It began and ended with references to the National Survey of Student Engagement (NSSE), including the worry by George Kuh, the primary force behind the NSSE, about what the appropriate balance for colleges and universities might be when it comes to emphasizing character development and intellectual development. In fact, he has wondered if they are mutually exclusive.

At Calvin College we believe they both are consistent parts of a fully orbed, fully engaged life. As Calvin's Expanded Mission Statement says: "Christian education at the college level needs to be seen as a dynamic process in which all of us continually try to get our deepest commitments, educational activities, and life practices headed in the same direction."
Calvin's NSSE Results Affirm the College's Christian Mission
We have found through our participation in the NSSE that our students affirm that their education has matched our mission statement. For example we score well compared to our peers in the Level of Academic Challenge category, but also on the Supportive Campus Environment category.
Indeed these are two of the most critical NSSE categories for Calvin and get at the heart of intellectual and character development. The Academic Challenge category measures such things as preparing for class, number of papers and written reports, working hard in the classroom, the emphasis on campus on studying and academic work and much more. Providing a challenging academic environment for our students has been central to a Calvin education since our founding in 1876.
The Supportive Campus Environment category also measures factors we believe are an important part of the education we offer. That category asks questions about whether or not the campus environment provides the support students need to succeed academically, whether it provides what students need socially and what the quality of relationships are between students and fellow students, students and faculty, students and administrators. Students learn best in an environment that is both challenging and supportive. NSSE shows that our students believe they are getting all of this at Calvin in significantly higher numbers than our Carnegie peers.
Education Beyond the Campus
Yet while a supportive campus environment is important, we believe that a Calvin education grows and flourishes away from campus as well. Thus Calvin has greatly expanded off-campus program offerings to a host of other countries and also brought coursework and service opportunities into our West Michigan community.
The NSSE category called Enriching Educational Experiences measures such activities -- things such as co-curricular opportunities, internships, study abroad and more. Our students, especially our seniors, report via NSSE that they find numerous such opportunities at Calvin, more than at Carnegie peer institutions. We are grateful for such data and, in fact, the opportunity for feedback from our students, and the opportunity to reflect on what we do as a college for our students, is what prompted the college to sign Calvin up for NSSE initially!

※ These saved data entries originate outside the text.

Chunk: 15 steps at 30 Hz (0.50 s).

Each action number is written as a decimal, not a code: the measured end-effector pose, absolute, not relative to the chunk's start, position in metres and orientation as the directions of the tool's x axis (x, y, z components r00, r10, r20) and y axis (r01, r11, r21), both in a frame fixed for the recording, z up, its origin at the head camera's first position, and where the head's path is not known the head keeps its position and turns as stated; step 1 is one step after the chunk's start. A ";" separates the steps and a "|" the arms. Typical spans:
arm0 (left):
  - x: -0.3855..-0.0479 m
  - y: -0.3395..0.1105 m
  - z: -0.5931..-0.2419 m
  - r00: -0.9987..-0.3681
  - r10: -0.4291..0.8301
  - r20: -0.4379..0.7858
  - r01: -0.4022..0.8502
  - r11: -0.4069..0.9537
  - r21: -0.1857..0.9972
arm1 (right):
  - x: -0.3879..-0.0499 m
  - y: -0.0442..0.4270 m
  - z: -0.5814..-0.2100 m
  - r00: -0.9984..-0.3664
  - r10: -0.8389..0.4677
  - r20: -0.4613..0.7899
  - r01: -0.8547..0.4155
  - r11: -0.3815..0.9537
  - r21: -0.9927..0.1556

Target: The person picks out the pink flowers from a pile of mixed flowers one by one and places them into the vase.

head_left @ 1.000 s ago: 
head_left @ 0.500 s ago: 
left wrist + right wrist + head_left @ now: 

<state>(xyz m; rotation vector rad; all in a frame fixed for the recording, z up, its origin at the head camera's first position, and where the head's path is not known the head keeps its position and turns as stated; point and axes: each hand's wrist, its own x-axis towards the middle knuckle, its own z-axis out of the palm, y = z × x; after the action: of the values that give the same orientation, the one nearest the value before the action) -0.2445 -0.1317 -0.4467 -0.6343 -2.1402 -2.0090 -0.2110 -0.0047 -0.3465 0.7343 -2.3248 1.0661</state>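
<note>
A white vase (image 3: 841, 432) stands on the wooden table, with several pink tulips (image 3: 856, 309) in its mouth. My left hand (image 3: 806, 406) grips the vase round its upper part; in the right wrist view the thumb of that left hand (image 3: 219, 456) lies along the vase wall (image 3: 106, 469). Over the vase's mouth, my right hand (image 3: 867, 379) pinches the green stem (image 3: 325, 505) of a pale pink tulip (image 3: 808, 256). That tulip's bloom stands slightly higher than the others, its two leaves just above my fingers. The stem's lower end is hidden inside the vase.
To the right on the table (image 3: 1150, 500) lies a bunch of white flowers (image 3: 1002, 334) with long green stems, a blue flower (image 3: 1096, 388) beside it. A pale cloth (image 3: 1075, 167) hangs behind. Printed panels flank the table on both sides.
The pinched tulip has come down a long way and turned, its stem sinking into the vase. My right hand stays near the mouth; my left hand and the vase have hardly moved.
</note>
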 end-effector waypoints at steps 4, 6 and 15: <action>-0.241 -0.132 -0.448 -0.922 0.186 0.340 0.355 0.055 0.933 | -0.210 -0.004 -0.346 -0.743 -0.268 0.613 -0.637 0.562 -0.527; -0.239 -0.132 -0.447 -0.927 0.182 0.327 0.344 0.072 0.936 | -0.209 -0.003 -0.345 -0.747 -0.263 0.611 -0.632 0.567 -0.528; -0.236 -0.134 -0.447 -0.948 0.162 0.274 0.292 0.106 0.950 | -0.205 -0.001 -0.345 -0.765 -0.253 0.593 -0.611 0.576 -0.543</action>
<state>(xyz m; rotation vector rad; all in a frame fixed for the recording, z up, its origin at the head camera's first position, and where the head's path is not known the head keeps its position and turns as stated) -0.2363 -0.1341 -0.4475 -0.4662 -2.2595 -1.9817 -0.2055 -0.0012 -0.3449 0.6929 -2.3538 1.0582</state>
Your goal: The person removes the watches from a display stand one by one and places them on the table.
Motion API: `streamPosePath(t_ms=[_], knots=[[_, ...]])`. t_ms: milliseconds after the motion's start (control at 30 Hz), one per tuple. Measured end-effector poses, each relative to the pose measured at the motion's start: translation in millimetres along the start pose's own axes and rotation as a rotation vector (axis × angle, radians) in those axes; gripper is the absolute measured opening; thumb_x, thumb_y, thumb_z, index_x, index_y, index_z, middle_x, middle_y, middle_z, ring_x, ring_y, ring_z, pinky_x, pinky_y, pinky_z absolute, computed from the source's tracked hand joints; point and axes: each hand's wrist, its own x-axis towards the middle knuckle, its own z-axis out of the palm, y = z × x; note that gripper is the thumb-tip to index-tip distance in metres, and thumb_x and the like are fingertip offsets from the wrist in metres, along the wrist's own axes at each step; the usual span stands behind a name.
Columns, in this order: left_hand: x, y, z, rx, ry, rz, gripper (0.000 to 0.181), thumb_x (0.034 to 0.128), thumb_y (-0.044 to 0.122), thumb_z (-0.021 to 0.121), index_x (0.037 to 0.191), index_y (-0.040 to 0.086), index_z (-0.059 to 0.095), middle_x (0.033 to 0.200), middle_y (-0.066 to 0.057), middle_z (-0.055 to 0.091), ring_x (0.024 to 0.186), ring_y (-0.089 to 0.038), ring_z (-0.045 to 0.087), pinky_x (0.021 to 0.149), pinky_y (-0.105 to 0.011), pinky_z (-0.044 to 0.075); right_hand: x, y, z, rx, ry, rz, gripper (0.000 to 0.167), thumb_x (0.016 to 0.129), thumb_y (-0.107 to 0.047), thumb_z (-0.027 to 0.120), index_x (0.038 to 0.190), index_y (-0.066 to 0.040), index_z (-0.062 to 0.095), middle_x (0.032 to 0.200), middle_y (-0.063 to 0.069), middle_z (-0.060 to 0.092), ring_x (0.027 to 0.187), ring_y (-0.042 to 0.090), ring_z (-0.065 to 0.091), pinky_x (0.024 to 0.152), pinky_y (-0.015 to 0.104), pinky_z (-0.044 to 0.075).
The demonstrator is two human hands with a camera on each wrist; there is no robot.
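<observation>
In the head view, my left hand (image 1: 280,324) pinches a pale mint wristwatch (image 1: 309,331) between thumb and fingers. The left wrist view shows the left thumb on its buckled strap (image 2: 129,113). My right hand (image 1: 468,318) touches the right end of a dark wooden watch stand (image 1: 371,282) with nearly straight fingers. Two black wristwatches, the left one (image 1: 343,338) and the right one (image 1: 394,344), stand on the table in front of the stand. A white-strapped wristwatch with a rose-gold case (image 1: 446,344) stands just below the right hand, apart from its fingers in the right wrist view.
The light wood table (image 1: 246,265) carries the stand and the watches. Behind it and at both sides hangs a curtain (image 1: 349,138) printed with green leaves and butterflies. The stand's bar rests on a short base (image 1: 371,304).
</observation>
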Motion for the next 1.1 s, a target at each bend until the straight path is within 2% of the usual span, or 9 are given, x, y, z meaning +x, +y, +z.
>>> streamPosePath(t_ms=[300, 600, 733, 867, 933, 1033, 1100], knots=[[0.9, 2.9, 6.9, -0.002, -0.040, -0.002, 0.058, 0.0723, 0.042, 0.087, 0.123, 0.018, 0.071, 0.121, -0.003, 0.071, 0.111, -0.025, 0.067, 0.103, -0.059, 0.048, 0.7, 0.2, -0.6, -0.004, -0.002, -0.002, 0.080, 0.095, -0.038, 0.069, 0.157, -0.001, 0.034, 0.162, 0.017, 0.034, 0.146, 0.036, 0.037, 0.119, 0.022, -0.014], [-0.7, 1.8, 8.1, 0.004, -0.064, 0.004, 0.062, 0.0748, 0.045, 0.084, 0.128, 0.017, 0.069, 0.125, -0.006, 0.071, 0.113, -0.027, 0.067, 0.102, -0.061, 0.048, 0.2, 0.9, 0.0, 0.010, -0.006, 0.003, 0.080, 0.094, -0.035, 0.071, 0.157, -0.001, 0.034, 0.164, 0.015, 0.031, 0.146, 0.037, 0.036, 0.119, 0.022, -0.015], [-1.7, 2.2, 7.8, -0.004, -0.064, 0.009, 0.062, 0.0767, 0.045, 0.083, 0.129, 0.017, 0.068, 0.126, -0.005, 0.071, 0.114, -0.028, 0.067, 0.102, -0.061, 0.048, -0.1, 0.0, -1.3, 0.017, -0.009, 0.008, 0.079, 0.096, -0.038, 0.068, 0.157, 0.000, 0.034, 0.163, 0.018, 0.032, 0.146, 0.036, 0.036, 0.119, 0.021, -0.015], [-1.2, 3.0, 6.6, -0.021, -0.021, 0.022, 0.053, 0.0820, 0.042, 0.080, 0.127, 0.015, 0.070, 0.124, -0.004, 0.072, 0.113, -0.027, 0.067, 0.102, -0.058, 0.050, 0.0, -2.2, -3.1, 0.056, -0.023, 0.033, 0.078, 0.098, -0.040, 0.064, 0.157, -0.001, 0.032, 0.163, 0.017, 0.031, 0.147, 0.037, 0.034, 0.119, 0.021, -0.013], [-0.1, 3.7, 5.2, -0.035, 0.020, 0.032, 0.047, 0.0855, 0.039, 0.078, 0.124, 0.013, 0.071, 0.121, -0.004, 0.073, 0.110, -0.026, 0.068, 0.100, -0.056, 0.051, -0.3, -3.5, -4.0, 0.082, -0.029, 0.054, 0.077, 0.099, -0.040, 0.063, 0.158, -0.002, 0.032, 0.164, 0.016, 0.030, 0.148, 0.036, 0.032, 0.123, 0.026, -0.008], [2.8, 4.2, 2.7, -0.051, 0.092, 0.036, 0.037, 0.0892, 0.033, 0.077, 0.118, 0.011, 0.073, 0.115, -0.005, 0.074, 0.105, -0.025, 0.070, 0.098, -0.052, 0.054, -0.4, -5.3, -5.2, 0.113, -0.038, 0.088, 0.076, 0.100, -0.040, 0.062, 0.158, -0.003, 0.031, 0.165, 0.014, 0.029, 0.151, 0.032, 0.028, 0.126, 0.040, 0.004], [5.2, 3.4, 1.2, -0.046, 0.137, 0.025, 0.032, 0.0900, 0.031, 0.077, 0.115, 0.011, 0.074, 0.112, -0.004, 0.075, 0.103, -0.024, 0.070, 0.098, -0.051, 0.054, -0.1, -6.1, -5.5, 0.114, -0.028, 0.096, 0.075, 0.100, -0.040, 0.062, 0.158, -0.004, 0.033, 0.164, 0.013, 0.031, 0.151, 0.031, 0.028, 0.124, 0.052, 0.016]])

A Different Kind of Learning Flourishes Here
We believe there are many good liberal arts colleges in North America, but perhaps none that prepares its alumni, as Calvin does, for a specific kind of Christian engagement with modern culture.
At Calvin, faith and curriculum come together in an academic climate where a different kind of learning flourishes -- learning that can change the world. Rooted in this climate, students develop into transformative leaders, eager to work for renewal wherever they are called.
Central Questions for Calvin College
The central questions about learning and student engagement that we ponder every day at Calvin are these:
How do we move students into greater self authorship, and still help them know the supreme author of their life?
How do we move students into the decentering process, and still keep them connected to the center of the universe? 
How do we disorient, and still help students know who they are? 
How do we help students integrate the head and the heart and the hand-their thinking and heart direction and active lives of service, even when it feels like these are going in opposing directions? 
How do we dare go beyond just good practices and good habits, and encourage active, critical reflection on those habits and practices? 
How do we liberate through the liberal arts, and yet keep students firmly tied to the one who is our only comfort in life and in death? 


We answer these fundamental questions in two parts. First, very carefully! Second, in community. We believe that teaching and learning that takes place in a genuine academic community is the kind of teaching that works on multiple levels and multiple ways to move students into fuller awareness and fuller commitment, that works to prepare minds and hearts and hands to engage God’s world. 
That kind of teaching and learning takes place daily on Calvin's campus. And we invite others to join in this project. So check out the links on this page and in the box on Calvin's distinctives. Explore Calvin. And contact us if this is the kind of place you'd like to learn more about. We're eager to have you get to know Calvin better.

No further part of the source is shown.